Detroit’s Ganja Clergy teaches conscious consumption with religious Cannabis ceremonies

Detroit’s Ganja Clergy teaches conscious consumption with religious Cannabis ceremonies

Cannabis Clergy Offer Spiritually Infused Cannabis Ceremonies.

Nydia the Ganja Clergy has tried pretty much every religion out there in search of a deeper connection with the divine. She’s been baptized as a Catholic, a Seventh-day Adventist, and by several different sects of Christianity, but none of them made as much sense to her as cannabis.

Where she found hypocrisy in other religions, in cannabis she found acceptance.

“She don’t judge. The smoke doesn’t care. She’ll anoint and bless you regardless,” Nydia says, personifying cannabis as female. “You know that hypocritical nature that a lot of these churches have? It’s like, ‘Do unto your neighbors as you would do unto yourself. You know you’re gonna die of sin, right?’ Like, what the fuck? Cannabis doesn’t have that voice. Cannabis tells you it’s OK.”

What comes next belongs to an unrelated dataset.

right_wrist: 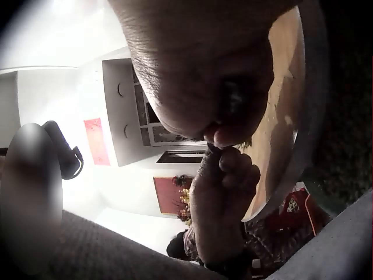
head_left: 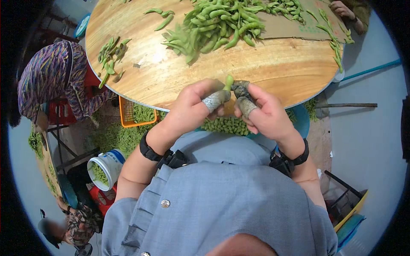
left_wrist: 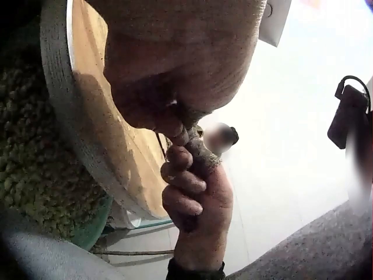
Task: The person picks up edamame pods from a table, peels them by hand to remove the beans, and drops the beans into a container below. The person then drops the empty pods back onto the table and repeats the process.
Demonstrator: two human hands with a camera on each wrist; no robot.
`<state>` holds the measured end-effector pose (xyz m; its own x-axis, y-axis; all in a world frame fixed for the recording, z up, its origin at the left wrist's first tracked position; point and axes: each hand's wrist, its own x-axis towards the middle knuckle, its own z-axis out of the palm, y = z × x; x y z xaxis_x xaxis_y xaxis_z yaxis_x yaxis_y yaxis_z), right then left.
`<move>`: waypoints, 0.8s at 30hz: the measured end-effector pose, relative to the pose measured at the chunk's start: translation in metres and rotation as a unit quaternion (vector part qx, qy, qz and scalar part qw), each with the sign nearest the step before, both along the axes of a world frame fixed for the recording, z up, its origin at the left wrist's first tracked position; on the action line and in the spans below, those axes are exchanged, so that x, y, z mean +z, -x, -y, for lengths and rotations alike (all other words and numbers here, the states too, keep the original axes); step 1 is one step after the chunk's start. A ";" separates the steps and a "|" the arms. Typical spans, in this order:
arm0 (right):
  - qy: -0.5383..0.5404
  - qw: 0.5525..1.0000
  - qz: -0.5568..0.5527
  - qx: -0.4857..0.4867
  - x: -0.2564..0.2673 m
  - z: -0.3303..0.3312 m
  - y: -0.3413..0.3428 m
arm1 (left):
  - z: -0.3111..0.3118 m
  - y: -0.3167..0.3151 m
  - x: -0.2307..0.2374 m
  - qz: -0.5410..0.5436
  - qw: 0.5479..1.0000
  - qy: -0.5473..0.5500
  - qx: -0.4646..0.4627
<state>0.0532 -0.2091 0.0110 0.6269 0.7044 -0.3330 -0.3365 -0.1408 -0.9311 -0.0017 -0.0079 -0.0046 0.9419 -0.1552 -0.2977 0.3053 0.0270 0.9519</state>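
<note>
Over the near edge of the round wooden table [head_left: 141,81], my two hands meet at a green soybean pod [head_left: 229,82]. My left hand [head_left: 194,104] pinches it between thumb and curled fingers, the thumb in a silvery wrap [head_left: 215,100]. My right hand [head_left: 269,113] grips the pod's lower part from the other side, with dark wraps on its thumb and forefinger. The hands hide that lower part. Below them, shelled green beans [head_left: 226,126] fill a teal basin [head_left: 302,121]. Both wrist views show the fingertips meeting, with the pod hidden.
A large heap of pods [head_left: 213,25] lies on the table, partly on cardboard [head_left: 294,32]. Smaller pods [head_left: 112,55] lie left. An orange basket [head_left: 124,112] and white bucket [head_left: 106,168] stand on the left floor. Other people sit at left; another's hand [head_left: 341,9] is at upper right.
</note>
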 end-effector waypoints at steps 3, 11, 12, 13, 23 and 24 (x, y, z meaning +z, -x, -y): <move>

Nydia offers monthly “religious cannabis ceremonies” in metro Detroit where she invites people to foster a deeper connection with both the plant and themselves.

At a January ceremony, an altar of roses, selenite sticks, white candles, and chunks of quartz sits in the middle of a dimly lit room encased by a circle of black beans. “Divine love flows through every cell in my body,” a recording of mantras says on repeat as we settle in. “Perfect health is my divine right and I claim it now,” it continues. “I am healed now.”

During this “9 Puff Ceremony,” Nydia leads us through a journey of smoking and breathwork as we take an increasing number of puffs — three for the third round, four for the fourth, and up to nine — before settling into a sound bath where she asks us where we feel certain emotions in the body.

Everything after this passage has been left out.